Never block the tissue or cells with normal serum from the same host species as the primary antibody. For example, if a primary antibody is made in mouse and normal mouse serum were used for blocking, the mouse IgG would bind to the sticky sites and be recognized by labeled anti-mouse IgG. A higher background would result.
Two commonly used blocking reagents are bovine serum albumin (BSA) and dry milk. However, most commercially available BSA and dry milk products are contaminated with bovine IgG, which can cause a problem when goat or sheep primary antibodies are used. A labeled anti-goat secondary antibody will significantly cross-react with bovine IgG since goat, sheep and cow are closely related species.
These principles apply to all immunological procedures including ELISA, Western blots, flow cytometry, immunohistochemistry, and immunocytochemistry.
Choose a labeled secondary antibody cross-adsorbed against the species of the experimental tissue, if possible. For example, if the tissue is human tonsil and the primary antibody is made in mouse, use a labeled anti-mouse IgG that has been adsorbed against human, such as Alexa Fluor® 488-Goat Anti-Mouse IgG (H+L) (min X Hu, Bov, Hrs Sr Prot) (115-545-062).

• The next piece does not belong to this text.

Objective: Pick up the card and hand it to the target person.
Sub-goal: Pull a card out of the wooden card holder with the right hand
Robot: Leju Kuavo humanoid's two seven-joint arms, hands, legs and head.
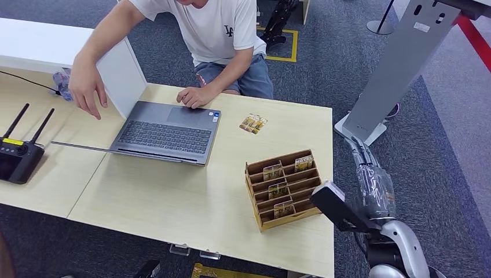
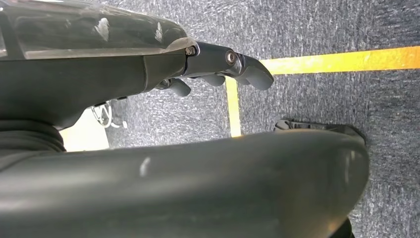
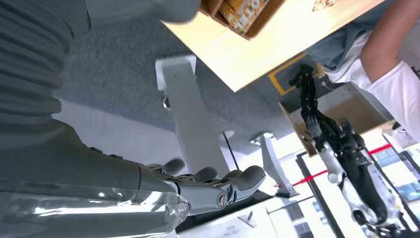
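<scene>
Waiting cards, idle hands

Cards [image 1: 284, 189] stand in the slots of a wooden rack [image 1: 282, 205] near the table's [image 1: 173, 202] right front corner, and a few loose cards [image 1: 253, 123] lie near the far edge. The right hand [image 1: 370, 179] hangs just off the right edge, fingers [image 3: 233, 184] straight and holding nothing. The left hand [image 2: 218, 67] hangs over carpet, fingers loosely extended, empty. A person [image 1: 214, 35] sits behind an open laptop [image 1: 165, 130]; a router [image 1: 20, 159] stands at the left edge.
</scene>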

If mouse tissue containing immunoglobulins is probed with a primary antibody made in mouse, the endogenous immunoglobulins should first be blocked with a monovalent Fab fragment of anti-mouse IgG.
Avoid overloading your washing chamber with too many slides.

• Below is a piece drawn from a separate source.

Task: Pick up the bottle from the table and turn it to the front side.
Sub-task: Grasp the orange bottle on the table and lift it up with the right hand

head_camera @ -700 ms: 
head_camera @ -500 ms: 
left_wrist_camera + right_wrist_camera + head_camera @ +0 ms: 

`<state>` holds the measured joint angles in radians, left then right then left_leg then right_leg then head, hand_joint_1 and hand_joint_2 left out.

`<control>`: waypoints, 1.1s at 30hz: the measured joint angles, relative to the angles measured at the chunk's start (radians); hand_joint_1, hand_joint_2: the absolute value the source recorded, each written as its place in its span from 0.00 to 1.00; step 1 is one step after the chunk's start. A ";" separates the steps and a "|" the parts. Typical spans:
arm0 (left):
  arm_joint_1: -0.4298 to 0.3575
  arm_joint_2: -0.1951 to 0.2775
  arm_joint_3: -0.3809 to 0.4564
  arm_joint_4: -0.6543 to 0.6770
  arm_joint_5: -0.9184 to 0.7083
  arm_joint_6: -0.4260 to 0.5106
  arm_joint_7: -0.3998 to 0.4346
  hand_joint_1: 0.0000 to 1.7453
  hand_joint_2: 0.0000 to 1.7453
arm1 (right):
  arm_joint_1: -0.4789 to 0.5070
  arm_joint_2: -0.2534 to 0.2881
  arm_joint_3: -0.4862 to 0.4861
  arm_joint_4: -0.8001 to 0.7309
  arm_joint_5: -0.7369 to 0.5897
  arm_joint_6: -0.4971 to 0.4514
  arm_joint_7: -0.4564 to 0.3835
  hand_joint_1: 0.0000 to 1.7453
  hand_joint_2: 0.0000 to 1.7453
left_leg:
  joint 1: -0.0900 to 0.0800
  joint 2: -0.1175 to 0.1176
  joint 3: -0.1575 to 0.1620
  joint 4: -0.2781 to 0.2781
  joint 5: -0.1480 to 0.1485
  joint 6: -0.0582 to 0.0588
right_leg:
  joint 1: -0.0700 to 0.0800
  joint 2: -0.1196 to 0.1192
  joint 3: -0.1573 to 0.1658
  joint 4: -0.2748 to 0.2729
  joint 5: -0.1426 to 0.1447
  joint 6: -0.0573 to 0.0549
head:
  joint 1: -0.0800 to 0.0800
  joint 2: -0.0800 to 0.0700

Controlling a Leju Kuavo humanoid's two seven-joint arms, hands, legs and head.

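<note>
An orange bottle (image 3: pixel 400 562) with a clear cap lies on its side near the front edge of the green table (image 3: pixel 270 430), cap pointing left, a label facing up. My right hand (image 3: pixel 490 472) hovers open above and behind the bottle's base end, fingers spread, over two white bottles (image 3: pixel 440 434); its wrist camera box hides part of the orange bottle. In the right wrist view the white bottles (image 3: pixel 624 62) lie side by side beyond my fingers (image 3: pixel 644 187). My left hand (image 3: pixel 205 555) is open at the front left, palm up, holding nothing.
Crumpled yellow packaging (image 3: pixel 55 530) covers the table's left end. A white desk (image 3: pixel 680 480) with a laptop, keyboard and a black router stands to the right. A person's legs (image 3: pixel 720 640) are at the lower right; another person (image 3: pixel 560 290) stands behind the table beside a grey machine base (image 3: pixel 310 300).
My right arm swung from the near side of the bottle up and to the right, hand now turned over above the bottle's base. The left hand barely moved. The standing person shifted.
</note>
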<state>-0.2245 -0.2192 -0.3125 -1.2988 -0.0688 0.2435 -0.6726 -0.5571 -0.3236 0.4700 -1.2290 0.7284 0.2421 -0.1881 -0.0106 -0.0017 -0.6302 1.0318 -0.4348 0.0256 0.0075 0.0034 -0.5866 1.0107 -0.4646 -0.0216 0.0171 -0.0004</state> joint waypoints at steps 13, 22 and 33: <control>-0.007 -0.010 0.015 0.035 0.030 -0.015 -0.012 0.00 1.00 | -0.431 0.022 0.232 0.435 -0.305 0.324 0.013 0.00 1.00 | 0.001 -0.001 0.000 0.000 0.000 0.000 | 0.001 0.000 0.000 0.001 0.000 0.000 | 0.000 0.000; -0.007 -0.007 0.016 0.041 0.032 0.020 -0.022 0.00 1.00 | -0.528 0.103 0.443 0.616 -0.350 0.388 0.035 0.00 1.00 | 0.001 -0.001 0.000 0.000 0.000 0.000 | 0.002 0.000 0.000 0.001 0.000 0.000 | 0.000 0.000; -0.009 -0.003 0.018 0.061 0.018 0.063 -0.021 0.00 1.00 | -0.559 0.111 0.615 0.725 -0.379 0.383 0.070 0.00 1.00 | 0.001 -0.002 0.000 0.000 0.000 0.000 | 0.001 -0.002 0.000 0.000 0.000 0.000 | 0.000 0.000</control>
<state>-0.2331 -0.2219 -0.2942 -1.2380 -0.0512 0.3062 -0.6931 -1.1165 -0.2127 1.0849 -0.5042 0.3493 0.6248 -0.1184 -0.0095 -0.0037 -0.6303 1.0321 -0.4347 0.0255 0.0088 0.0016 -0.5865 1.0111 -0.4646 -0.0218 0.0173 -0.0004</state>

Inadequate washing may also be a problem when labeling a whole mount or a thick section that requires a longer incubation time. The time required for unbound antibodies to diffuse out should be comparable to the time needed for antibodies to penetrate into the sample. For instance, use 3 x 20 minute washes following a 60 minute incubation. The washing step may need to be further extended depending on the specific sample.
For example, if a labeled anti-goat IgG is diluted in buffer containing IgG-contaminated BSA or dry milk, sticky immune complexes can form due to cross-reaction of anti-goat IgG with bovine IgG. Diluting the antibody in wash buffer only, for example PBST, is preferable to diluting in blocking reagent. For more effective blocking, incubate with blocking reagent as a separate step instead of adding it to the antibody diluent.
Titrate the labeled secondary antibody to obtain a maximal signal to noise ratio. Labeled secondary antibodies can be diluted further than expected.